----- Material provided -----

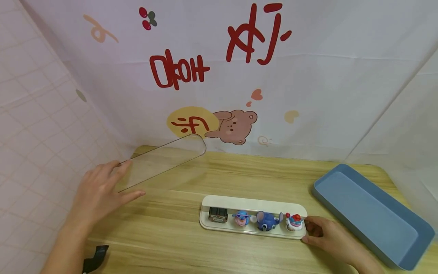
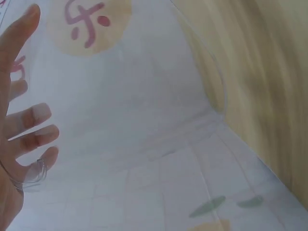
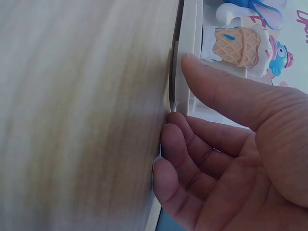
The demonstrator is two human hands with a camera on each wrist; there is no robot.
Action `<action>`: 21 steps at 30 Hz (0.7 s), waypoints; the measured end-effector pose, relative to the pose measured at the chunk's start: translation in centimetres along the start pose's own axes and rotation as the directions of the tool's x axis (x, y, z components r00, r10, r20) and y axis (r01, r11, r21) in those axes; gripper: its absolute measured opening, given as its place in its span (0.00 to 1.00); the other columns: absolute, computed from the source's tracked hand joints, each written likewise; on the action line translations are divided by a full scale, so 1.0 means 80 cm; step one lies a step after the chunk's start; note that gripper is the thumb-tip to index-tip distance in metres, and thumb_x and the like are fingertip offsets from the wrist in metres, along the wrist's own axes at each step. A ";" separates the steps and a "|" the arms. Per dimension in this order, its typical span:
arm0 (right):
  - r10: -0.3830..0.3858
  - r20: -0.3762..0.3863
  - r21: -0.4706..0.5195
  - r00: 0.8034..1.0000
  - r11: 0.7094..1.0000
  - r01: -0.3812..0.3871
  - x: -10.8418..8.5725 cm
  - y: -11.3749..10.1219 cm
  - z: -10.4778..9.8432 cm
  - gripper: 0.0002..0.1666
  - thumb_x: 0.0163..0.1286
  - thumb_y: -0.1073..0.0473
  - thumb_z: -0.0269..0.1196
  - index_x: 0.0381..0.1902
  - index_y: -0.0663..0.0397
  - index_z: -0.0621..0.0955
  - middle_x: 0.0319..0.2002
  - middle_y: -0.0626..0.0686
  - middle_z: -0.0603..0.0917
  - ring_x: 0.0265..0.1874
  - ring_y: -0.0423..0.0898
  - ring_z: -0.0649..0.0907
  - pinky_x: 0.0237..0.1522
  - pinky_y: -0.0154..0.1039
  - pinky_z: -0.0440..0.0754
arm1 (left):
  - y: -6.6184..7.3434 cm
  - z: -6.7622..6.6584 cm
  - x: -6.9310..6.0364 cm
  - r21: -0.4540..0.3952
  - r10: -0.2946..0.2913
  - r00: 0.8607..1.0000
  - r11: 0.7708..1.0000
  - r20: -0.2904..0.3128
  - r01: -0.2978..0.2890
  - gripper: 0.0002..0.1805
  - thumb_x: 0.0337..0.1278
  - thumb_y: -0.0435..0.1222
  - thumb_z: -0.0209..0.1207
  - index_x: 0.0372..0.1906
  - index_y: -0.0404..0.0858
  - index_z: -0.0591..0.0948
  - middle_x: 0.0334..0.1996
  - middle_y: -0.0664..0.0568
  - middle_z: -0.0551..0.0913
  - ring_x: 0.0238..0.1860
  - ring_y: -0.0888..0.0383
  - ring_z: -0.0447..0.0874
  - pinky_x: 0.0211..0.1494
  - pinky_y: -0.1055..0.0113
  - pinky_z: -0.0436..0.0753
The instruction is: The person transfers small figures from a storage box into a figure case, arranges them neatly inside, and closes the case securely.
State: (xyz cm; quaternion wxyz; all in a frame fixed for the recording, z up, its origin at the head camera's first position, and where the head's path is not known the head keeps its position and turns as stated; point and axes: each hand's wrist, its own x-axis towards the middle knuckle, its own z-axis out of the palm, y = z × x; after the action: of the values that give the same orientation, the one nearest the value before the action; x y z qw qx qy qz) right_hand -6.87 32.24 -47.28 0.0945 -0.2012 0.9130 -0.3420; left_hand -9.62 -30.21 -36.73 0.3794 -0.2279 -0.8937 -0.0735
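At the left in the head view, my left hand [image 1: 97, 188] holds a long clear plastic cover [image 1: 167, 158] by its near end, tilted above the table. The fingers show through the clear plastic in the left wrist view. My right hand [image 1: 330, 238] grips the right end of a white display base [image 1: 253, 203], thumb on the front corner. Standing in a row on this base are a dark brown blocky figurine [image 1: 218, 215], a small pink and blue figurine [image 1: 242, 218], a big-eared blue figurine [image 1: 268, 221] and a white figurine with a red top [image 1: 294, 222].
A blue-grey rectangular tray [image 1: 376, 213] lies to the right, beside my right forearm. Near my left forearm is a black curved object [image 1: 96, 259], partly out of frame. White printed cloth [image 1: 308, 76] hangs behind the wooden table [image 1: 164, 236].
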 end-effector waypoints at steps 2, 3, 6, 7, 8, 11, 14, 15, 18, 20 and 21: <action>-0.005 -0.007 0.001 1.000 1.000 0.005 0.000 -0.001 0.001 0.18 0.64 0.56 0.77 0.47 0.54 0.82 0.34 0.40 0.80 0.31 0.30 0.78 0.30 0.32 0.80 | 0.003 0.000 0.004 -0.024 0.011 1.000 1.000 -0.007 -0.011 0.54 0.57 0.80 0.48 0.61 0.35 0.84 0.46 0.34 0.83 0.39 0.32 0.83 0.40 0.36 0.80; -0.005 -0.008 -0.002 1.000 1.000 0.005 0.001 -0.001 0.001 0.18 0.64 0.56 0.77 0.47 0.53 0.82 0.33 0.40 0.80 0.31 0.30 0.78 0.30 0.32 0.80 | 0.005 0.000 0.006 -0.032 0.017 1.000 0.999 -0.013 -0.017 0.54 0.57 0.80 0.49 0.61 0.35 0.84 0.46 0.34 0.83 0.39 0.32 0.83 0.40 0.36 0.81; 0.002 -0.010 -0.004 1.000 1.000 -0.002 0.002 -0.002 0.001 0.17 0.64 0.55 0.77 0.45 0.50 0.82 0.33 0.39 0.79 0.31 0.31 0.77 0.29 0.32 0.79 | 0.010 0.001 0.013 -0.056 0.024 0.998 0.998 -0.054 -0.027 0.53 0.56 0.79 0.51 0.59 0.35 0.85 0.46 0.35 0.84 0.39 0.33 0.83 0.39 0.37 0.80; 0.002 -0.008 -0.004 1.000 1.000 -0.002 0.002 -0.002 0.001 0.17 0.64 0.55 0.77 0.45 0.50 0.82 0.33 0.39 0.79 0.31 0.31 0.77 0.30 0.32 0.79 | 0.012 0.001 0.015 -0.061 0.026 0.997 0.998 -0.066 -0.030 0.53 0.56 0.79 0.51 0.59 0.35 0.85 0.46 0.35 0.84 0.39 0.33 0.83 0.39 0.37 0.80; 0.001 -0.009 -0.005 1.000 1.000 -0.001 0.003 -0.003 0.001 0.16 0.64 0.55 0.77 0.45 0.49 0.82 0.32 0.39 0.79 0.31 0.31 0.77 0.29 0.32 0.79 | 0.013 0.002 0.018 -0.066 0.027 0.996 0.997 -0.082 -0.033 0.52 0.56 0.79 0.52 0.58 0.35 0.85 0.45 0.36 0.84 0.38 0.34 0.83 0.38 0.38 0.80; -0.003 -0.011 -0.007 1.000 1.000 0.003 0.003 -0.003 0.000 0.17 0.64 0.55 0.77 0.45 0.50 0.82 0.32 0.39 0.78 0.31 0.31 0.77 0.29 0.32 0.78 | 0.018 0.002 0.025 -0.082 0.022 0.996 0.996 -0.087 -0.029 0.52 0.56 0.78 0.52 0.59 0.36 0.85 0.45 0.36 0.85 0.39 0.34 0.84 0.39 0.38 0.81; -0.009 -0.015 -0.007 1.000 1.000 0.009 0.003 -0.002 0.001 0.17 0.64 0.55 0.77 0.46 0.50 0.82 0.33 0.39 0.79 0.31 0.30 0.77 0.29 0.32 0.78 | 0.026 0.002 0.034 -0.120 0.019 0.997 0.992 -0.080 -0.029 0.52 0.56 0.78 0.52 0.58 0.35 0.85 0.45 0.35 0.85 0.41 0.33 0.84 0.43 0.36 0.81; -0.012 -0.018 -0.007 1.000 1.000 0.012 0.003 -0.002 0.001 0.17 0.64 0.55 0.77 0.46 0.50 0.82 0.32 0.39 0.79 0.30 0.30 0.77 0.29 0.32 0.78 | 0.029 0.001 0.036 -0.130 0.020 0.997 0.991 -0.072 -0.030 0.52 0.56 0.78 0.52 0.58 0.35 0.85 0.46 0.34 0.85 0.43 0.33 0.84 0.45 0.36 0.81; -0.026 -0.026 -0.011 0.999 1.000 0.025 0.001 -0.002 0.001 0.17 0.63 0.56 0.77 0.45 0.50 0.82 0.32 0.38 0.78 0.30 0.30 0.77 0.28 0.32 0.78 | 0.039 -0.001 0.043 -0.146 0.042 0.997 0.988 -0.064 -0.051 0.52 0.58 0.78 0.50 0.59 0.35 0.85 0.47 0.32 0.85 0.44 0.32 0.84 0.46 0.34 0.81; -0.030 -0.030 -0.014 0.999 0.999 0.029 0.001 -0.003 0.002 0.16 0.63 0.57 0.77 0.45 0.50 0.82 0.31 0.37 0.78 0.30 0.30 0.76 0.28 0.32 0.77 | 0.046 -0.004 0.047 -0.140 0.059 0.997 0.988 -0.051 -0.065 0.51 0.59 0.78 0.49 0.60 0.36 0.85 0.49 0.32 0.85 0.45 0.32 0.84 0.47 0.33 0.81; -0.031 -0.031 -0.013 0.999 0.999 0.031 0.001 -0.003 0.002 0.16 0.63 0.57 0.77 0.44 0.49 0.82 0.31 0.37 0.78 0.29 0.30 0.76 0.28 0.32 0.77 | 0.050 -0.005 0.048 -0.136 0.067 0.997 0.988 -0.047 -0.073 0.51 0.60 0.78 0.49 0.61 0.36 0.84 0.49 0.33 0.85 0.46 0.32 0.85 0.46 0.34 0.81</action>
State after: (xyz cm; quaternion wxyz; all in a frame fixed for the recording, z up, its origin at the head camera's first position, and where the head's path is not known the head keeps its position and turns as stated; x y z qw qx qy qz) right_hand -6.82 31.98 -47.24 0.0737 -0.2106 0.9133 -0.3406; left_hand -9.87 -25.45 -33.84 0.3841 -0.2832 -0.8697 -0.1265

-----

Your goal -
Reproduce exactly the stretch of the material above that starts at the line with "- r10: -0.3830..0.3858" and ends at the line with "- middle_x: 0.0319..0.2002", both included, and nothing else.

Exercise solution -
  - r10: -0.3830..0.3858
  - r20: -0.3762..0.3863
  - r21: -0.4706..0.5195
  - r00: 0.8034..1.0000
  - r11: 0.7094..1.0000
  - r01: -0.3812..0.3871
  - x: -10.8418..8.5725 cm
  - y: -11.3749..10.1219 cm
  - z: -10.4778..9.8432 cm
  - gripper: 0.0002..0.1666
  - thumb_x: 0.0163..0.1286
  - thumb_y: -0.1073..0.0473
  - thumb_z: -0.0269..0.1196
  - index_x: 0.0381..0.1902
  - index_y: -0.0663..0.0397
  - index_z: -0.0621..0.0955
  - middle_x: 0.0319..0.2002

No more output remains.